I have to wonder how much television programming affects how one reads books or perhaps how one writes them. This book is the second of the Quinn Colson novels about a ranger who served several tours overseas and who comes home and ends up sheriff of his county in Mississippi (that took place in the first book, where he had to uncover some perfidy that his uncle, the previous sheriff, was part of or something–events of that book are alluded to an awful lot). As part of his duties, he’s trying to find work for a friend and fellow veteran who lost an arm; he has to find a woman who is smuggling babies for adoption from Mexico; he also has to contend with a gun-running operation working through a traveling carnival for which another fellow veteran is the supplier.

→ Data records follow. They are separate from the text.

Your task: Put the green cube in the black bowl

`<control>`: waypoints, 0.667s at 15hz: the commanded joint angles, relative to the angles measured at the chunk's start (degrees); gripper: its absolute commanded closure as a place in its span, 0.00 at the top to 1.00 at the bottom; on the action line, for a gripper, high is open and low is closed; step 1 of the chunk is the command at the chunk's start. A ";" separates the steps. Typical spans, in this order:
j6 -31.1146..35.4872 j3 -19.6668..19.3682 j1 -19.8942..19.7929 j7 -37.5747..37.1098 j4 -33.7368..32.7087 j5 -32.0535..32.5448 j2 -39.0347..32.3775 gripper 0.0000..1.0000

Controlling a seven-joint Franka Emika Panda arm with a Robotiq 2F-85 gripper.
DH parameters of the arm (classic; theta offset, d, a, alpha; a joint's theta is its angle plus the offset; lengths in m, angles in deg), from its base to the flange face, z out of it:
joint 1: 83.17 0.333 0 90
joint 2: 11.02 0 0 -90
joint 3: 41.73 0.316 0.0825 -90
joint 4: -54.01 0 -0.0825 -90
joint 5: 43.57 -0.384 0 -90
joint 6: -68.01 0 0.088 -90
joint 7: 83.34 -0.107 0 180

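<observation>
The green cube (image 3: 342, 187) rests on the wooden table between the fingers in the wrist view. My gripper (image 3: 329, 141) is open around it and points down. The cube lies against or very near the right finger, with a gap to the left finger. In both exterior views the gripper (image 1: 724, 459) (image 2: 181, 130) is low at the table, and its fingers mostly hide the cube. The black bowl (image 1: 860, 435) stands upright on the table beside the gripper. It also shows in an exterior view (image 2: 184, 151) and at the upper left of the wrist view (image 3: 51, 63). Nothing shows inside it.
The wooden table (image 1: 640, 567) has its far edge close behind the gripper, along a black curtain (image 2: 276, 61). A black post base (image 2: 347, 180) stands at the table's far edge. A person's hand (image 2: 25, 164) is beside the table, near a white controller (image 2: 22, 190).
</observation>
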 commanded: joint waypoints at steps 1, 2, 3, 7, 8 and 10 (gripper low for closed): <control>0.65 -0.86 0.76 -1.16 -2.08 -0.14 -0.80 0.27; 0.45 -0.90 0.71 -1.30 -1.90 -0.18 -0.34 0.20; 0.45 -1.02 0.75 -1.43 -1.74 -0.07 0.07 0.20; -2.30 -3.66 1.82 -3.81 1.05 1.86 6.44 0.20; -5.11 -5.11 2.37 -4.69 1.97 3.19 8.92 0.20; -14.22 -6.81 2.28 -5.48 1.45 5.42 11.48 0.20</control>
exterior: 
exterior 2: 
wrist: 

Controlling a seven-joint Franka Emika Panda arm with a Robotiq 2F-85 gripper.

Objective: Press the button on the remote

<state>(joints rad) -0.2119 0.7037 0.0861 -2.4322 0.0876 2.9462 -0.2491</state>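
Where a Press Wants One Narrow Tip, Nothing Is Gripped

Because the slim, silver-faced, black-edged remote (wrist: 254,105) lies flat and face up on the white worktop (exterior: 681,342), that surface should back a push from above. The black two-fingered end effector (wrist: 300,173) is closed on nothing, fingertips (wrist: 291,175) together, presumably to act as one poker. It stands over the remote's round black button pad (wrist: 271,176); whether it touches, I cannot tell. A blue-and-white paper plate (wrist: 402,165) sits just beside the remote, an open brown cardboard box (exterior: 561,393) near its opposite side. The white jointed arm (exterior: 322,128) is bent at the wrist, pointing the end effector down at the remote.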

It features all the modern amenities of shifting points of view with an omniscient narrator to ensure the short attention spans of modern readers (myself included) don’t wander. It hops between the plot items and everyday life of the protagonists (and antagonists). It alludes to the past things in the series. And then it wraps up, sort of, with some elements unfixed. Maybe that’s for next week? Also, we’ve got some flashbacks to childhood while Quinn works out an episode from his past that might have turned his younger sister from the straight and narrow onto a self-destructive path. It’s a very busy book.

I’ve only seen one episode of the television program Justified, but this book felt of a kind with the pilot of that program.

I guess this sort of thing has been a part of police procedurals since the 87th Precinct novels of Ed McBain, but somehow they’ve gotten moreso. Or maybe I was not in the mood for it.

At any rate, it’s not a bad book, and I liked it better than White Shadow, but I’m not going to rush right out and buy the rest of the series.

Unless I find them at book fairs or on Barnes and Noble binges, I suppose.